## [TASK]
Extract each line holding the word "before" from the entries.
RECORDS SUPPLIED START
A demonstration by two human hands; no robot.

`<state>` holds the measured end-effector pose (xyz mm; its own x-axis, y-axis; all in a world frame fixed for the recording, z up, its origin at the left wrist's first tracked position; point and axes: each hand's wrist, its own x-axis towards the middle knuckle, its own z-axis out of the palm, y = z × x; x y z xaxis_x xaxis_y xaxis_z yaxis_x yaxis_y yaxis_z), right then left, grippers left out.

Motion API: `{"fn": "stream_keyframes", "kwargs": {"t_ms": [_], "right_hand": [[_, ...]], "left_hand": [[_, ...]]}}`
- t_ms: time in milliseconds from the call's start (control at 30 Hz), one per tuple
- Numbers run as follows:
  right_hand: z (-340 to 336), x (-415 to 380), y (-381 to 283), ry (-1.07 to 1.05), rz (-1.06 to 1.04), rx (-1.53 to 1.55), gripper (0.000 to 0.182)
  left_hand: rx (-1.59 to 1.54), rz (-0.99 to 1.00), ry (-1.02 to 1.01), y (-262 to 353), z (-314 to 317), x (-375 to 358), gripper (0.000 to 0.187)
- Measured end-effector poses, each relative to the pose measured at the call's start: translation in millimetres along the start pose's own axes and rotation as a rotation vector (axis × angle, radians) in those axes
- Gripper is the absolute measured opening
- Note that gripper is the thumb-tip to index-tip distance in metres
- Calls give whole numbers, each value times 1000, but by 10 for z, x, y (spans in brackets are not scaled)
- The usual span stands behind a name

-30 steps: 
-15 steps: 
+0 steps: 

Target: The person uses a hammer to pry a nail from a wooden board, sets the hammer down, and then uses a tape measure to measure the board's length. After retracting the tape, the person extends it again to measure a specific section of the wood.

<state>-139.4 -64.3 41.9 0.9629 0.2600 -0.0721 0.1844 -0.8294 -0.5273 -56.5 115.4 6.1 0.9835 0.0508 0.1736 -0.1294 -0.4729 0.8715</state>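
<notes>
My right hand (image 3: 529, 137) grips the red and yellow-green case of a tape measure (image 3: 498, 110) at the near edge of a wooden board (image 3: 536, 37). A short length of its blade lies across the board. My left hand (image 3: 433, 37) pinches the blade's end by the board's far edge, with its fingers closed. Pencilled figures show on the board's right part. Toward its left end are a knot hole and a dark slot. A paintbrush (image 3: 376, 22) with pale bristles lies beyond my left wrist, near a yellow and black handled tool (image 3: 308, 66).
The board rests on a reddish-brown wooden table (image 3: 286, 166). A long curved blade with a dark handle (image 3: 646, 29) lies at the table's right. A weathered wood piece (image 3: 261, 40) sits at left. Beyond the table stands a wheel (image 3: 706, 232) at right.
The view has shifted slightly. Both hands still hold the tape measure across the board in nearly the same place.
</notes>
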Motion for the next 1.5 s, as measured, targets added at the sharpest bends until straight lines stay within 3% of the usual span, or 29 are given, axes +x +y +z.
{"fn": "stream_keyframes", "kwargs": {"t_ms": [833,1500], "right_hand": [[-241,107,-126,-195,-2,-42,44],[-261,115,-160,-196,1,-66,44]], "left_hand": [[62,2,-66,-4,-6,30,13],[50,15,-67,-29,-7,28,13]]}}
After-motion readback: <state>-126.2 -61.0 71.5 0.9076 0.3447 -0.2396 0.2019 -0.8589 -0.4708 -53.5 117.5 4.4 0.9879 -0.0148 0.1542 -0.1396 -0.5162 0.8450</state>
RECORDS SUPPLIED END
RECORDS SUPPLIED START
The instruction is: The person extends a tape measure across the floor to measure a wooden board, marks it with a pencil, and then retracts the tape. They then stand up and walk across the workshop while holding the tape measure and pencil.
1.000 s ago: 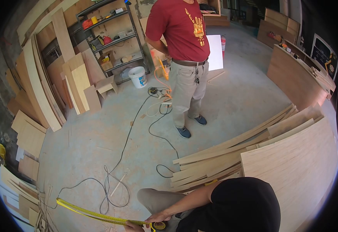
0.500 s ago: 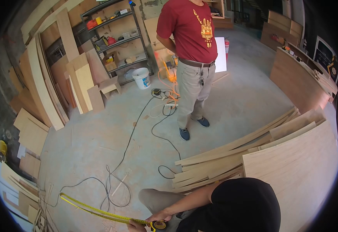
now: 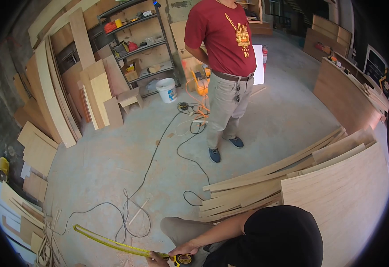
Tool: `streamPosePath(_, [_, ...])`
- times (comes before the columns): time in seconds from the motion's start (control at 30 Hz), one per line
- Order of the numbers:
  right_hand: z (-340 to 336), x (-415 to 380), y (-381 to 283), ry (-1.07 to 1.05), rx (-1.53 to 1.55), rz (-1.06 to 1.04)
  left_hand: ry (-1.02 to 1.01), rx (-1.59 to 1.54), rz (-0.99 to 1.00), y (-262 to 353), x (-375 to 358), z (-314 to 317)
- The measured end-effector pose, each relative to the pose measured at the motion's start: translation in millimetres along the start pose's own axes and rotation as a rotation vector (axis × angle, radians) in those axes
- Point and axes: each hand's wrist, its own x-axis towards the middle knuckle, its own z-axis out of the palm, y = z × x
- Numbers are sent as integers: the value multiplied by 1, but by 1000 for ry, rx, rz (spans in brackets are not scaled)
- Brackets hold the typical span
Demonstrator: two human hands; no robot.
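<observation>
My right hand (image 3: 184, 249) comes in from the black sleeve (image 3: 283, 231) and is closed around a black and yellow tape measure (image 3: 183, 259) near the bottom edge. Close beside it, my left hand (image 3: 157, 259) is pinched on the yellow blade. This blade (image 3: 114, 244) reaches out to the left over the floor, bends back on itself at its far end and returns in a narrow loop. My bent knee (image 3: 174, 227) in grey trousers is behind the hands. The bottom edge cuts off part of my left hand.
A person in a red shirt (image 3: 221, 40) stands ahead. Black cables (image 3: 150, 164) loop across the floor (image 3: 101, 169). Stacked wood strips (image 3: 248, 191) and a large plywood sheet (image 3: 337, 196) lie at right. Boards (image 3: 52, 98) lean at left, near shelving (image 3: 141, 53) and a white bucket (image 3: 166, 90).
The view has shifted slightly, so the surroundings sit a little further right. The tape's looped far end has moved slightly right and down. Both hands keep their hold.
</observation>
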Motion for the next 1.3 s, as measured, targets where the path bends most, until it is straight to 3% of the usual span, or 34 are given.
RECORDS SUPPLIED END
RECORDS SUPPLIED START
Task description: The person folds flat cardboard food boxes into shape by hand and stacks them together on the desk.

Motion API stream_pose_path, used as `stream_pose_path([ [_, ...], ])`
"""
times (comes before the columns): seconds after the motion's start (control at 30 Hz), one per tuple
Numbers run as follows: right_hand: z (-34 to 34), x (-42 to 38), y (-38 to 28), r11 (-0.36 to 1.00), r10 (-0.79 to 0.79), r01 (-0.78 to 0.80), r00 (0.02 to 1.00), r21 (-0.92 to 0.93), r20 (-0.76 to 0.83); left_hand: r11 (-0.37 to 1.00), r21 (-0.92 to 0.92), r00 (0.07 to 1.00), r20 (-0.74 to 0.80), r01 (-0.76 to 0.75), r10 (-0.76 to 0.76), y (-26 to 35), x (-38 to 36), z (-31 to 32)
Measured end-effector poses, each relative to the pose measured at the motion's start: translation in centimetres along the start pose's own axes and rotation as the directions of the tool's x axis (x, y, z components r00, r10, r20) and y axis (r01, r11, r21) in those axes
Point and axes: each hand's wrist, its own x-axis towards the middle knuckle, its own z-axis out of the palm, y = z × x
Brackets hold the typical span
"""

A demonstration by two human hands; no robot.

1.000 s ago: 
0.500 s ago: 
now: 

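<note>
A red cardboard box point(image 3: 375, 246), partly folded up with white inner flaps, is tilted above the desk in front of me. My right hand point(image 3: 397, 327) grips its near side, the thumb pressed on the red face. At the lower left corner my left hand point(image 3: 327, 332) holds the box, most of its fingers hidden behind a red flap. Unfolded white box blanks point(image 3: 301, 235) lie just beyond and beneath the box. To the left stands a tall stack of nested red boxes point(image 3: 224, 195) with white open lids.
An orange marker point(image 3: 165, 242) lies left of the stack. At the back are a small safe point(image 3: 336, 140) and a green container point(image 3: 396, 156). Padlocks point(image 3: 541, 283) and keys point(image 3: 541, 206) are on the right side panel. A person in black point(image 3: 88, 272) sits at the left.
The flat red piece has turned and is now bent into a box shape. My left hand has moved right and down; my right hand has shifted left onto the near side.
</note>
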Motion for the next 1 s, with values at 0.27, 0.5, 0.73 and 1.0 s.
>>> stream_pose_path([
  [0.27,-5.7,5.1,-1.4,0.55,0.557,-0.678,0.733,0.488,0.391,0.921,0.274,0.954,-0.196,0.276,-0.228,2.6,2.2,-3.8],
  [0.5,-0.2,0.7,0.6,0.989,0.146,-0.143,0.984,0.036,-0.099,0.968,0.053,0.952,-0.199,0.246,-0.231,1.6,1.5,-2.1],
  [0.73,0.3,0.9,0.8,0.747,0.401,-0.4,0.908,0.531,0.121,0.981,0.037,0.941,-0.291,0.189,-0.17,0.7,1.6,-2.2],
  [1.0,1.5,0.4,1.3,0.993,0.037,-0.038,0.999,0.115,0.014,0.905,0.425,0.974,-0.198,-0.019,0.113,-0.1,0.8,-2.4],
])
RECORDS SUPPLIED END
## [SOLUTION TO THIS EXERCISE]
- times (comes before the columns): time in seconds from the motion's start (control at 30 Hz), one per line
times (comes before the columns): seconds after the motion's start (control at 30 Hz), one per tuple

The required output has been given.